▸ Activity
The entries below are to be retyped exactly. Preserve every word.

——

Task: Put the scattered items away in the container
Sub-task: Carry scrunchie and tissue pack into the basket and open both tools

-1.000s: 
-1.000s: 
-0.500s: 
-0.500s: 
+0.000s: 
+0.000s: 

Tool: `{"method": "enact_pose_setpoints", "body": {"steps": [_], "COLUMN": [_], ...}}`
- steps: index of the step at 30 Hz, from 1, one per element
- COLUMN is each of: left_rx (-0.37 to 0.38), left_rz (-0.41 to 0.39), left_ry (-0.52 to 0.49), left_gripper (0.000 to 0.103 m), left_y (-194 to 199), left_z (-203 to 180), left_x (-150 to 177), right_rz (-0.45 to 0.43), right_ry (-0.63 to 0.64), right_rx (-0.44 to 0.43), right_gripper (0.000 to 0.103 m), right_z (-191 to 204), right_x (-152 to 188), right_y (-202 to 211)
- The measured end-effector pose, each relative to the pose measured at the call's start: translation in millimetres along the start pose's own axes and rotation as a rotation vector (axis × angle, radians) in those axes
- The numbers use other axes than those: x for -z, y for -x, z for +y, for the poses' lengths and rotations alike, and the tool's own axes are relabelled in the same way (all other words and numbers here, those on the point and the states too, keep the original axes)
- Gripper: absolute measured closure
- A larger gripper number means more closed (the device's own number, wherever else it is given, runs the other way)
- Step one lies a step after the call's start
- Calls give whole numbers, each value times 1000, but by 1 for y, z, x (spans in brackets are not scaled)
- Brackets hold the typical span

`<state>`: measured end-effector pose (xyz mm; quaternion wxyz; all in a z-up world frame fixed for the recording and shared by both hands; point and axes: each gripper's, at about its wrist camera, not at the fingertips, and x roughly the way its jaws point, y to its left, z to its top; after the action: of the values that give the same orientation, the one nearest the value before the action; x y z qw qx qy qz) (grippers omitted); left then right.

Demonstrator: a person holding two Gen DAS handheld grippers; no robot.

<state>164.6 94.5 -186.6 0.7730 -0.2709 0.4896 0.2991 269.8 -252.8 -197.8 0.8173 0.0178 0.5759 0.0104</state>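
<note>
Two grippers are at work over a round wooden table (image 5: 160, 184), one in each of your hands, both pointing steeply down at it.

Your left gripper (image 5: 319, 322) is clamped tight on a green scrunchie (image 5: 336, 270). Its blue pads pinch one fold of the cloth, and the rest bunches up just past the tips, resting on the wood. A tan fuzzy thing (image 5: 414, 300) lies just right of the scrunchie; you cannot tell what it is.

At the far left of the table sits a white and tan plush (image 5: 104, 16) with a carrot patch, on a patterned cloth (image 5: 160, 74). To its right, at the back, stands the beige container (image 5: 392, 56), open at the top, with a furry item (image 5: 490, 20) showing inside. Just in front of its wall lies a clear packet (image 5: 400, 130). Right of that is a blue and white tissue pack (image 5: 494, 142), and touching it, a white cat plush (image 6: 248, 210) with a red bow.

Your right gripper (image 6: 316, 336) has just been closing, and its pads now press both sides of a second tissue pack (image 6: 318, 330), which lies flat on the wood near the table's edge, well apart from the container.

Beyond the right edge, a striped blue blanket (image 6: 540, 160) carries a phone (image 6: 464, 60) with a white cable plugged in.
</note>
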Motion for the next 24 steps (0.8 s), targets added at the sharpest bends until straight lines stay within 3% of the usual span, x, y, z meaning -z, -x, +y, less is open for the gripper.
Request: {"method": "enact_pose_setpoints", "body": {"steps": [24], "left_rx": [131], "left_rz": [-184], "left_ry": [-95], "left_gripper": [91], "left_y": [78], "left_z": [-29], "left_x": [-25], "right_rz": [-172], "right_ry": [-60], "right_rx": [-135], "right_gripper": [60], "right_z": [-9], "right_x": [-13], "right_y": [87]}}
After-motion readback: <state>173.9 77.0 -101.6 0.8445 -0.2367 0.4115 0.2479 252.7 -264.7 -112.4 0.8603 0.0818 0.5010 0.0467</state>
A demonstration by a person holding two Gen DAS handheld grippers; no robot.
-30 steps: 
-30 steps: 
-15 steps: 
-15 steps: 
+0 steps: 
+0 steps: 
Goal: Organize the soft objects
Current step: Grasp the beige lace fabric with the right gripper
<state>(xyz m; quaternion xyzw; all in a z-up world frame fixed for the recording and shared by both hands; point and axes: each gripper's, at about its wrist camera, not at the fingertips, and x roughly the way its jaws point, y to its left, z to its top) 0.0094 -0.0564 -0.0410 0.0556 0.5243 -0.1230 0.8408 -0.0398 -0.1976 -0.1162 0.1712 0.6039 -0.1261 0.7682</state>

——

▸ Answer to this problem
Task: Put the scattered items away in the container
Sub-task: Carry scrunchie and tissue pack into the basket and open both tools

-1.000s: 
-1.000s: 
-0.500s: 
-0.500s: 
+0.000s: 
+0.000s: 

Tool: `{"method": "enact_pose_setpoints", "body": {"steps": [_], "COLUMN": [_], ...}}`
- steps: index of the step at 30 Hz, from 1, one per element
- COLUMN is each of: left_rx (-0.37 to 0.38), left_rz (-0.41 to 0.39), left_ry (-0.52 to 0.49), left_gripper (0.000 to 0.103 m), left_y (-194 to 199), left_z (-203 to 180), left_x (-150 to 177), right_rz (-0.45 to 0.43), right_ry (-0.63 to 0.64), right_rx (-0.44 to 0.43), right_gripper (0.000 to 0.103 m), right_z (-191 to 204), right_x (-152 to 188), right_y (-202 to 211)
- The measured end-effector pose, each relative to the pose measured at the call's start: translation in millimetres along the start pose's own axes and rotation as a rotation vector (axis × angle, radians) in those axes
- The numbers use other axes than those: x for -z, y for -x, z for +y, for the poses' lengths and rotations alike, and the tool's own axes are relabelled in the same way (all other words and numbers here, those on the point and the states too, keep the original axes)
- Gripper: absolute measured closure
- A larger gripper number means more closed (the device's own number, wherever else it is given, runs the other way)
- Step one lies a step after the call's start
- Calls give whole numbers, each value times 1000, but by 1 for y, z, x (spans in brackets are not scaled)
- Brackets hold the typical span

`<state>`: measured end-effector pose (xyz mm; quaternion wxyz; all in a z-up world frame fixed for the recording and shared by both hands; point and axes: each gripper's, at about its wrist camera, not at the fingertips, and x roughly the way its jaws point, y to its left, z to its top; after the action: of the values that give the same orientation, the one nearest the value before the action; x y z qw qx qy qz) (grippers omitted); left then right.

Demonstrator: a person holding two Gen DAS handheld grippers; no robot.

<state>164.6 94.5 -186.6 0.7730 -0.2709 0.4896 0.2991 269.8 -252.8 -197.8 0.8173 0.0178 0.5759 0.0104</state>
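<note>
Two grippers are at work over a round wooden table (image 5: 160, 184), one in each of your hands, both pointing steeply down at it.

Your left gripper (image 5: 319, 322) is clamped tight on a green scrunchie (image 5: 336, 270). Its blue pads pinch one fold of the cloth, and the rest bunches up just past the tips, resting on the wood. A tan fuzzy thing (image 5: 414, 300) lies just right of the scrunchie; you cannot tell what it is.

At the far left of the table sits a white and tan plush (image 5: 104, 16) with a carrot patch, on a patterned cloth (image 5: 160, 74). To its right, at the back, stands the beige container (image 5: 392, 56), open at the top, with a furry item (image 5: 490, 20) showing inside. Just in front of its wall lies a clear packet (image 5: 400, 130). Right of that is a blue and white tissue pack (image 5: 494, 142), and touching it, a white cat plush (image 6: 248, 210) with a red bow.

Your right gripper (image 6: 316, 336) has just been closing, and its pads now press both sides of a second tissue pack (image 6: 318, 330), which lies flat on the wood near the table's edge, well apart from the container.

Beyond the right edge, a striped blue blanket (image 6: 540, 160) carries a phone (image 6: 464, 60) with a white cable plugged in.
</note>
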Motion for the next 24 steps (0.8 s), targets added at the sharpest bends until straight lines stay within 3% of the usual span, x, y, z meaning -z, -x, +y, less is open for the gripper.
Request: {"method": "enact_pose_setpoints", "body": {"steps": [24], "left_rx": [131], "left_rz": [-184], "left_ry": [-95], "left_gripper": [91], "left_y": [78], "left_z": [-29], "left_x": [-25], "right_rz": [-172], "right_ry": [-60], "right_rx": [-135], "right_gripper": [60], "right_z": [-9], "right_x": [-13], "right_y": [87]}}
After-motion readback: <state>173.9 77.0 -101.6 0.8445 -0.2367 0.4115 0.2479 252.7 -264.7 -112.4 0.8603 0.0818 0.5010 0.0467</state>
A demonstration by a person holding two Gen DAS handheld grippers; no robot.
-30 steps: 
-30 steps: 
-15 steps: 
-15 steps: 
+0 steps: 
+0 steps: 
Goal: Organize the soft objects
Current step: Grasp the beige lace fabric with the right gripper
<state>(xyz m; quaternion xyzw; all in a z-up world frame fixed for the recording and shared by both hands; point and axes: each gripper's, at about its wrist camera, not at the fingertips, and x roughly the way its jaws point, y to its left, z to its top) 0.0094 -0.0564 -0.0410 0.0556 0.5243 -0.1230 0.8408 -0.0398 -0.1976 -0.1162 0.1712 0.6039 -0.1261 0.7682</state>

Nothing further belongs to this answer.